The understanding that God’s law is at work and discernable through our rational nature and human reason also finds resonance in the Catechism of the Catholic Church, which speaks not only of the foundational nature of the natural moral law, but also describes the commandments themselves as privileged expressions of the natural law.


We have become accustomed over centuries to the voice of the Church as the voice of conscience. Today, that voice is challenged in so many matters: abortion, embryonic stem-cell research, physician-assisted suicide, immigration reform and so many other issues that touch on the common good. This explains the Church’s defense of family, marriage and human rights.

As believers, we look to our faith. We are both citizens of the nation and members of the Church. We should look to our most deeply held convictions when we address matters that affect our nation’s activities at home or abroad.

Our choices in the political arena must be conscientious ones. As Catholics, we also look to our Church for guidance that can only come from God. Christ promised that he would not leave us orphans. He established the Church as his new body so that he would remain present with us, and he sent the gift of the Spirit, who guides us and reminds us of all he taught.

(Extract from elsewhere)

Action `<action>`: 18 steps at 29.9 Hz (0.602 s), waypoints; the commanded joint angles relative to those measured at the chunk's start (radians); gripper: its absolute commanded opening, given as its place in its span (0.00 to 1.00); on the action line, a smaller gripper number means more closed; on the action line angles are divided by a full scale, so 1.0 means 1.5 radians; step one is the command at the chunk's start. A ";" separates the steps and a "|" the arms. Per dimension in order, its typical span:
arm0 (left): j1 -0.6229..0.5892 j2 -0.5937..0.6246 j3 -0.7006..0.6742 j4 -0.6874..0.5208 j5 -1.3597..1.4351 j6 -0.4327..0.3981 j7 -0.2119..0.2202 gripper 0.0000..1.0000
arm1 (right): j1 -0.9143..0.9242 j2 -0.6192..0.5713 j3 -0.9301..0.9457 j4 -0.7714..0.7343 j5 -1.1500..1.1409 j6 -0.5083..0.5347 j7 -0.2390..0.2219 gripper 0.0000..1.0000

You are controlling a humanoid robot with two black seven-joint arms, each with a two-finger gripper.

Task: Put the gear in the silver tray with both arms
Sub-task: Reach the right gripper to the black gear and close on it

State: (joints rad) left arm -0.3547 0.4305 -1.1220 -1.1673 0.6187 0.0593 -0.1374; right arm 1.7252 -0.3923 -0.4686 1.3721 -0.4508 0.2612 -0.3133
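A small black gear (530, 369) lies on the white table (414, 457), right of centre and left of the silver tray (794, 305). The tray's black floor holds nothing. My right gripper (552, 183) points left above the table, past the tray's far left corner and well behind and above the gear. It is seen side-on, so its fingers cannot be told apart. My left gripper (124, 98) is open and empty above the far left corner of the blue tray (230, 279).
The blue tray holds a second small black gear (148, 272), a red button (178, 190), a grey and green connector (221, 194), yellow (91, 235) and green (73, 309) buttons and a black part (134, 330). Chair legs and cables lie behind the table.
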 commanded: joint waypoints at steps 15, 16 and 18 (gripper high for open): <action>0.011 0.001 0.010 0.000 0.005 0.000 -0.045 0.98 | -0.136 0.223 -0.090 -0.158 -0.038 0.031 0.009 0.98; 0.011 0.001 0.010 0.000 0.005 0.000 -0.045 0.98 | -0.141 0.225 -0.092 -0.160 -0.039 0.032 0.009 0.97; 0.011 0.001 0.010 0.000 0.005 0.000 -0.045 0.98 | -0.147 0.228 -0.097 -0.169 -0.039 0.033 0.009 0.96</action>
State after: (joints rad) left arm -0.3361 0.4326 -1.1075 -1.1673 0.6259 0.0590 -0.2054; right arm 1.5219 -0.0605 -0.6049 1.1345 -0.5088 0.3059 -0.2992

As members of Christ’s Church, we look to her teaching — guided by the Holy Spirit — to help form our conscience. The bishops are not just one more voice; they speak with Christ’s authority. Jesus told his Apostles, “Whoever listens to you listens to me.” (Luke 10:16). The bishops, the successors of the Apostles, continue to speak with authority today.

The voice of faith today is still the voice of conscience. It is the echo of God within us. As faithful citizens, we must speak out in defense of Gospel values, our faith heritage; we must proclaim the dignity of each person; and we must insist on the obligation of the state to foster such values. To do this is to give voice to our own identity. We are a people of faith, and faith counts in life.

The secular view of life being imposed on our diverse society does not reflect the reality of a nation made up almost entirely of people of faith. The recently espoused and increasingly imposed secular view of separation of God from public life does all of us a disservice because it is not reflective of the actual situation in which people live and institutions thrive.

Indeed, the secular model as the sole model for public political discourse fails us. The secular model is not sufficient to sustain a true reflection of who we are as a people. Every culture in human history that has endured has recognized as innate to the human experience the need for a transcendent authority to sanction and recognize right from wrong.

As we face the challenges of today, we should do so with confidence, hope and enthusiasm. As both believers and citizens, we not only have a right and an obligation to speak to the values that guide our nation, but we do so out of a 2,000-year tradition and with wisdom guided by the Holy Spirit. We share the wisdom and love of God, and we bring something that no one else can to the effort to build a good and just society.

We should be proud of who we are — Christ’s Church. We must be proud of our history, our heritage and our faith. We must be proud of what we bring to today’s world. We bring Jesus Christ. We bring the power of the Holy Spirit, which makes us capable of transforming our circumstances, our community, our lives, into everything that Jesus says we can be, everything he calls us to be.

CARDINAL DONALD W. WUERL is archbishop of Washington. He is a member of The Catholic University of America Council 9542 and the author of Seek First the Kingdom: Challenging the Culture by Living Our Faith (Our Sunday Visitor, 2011).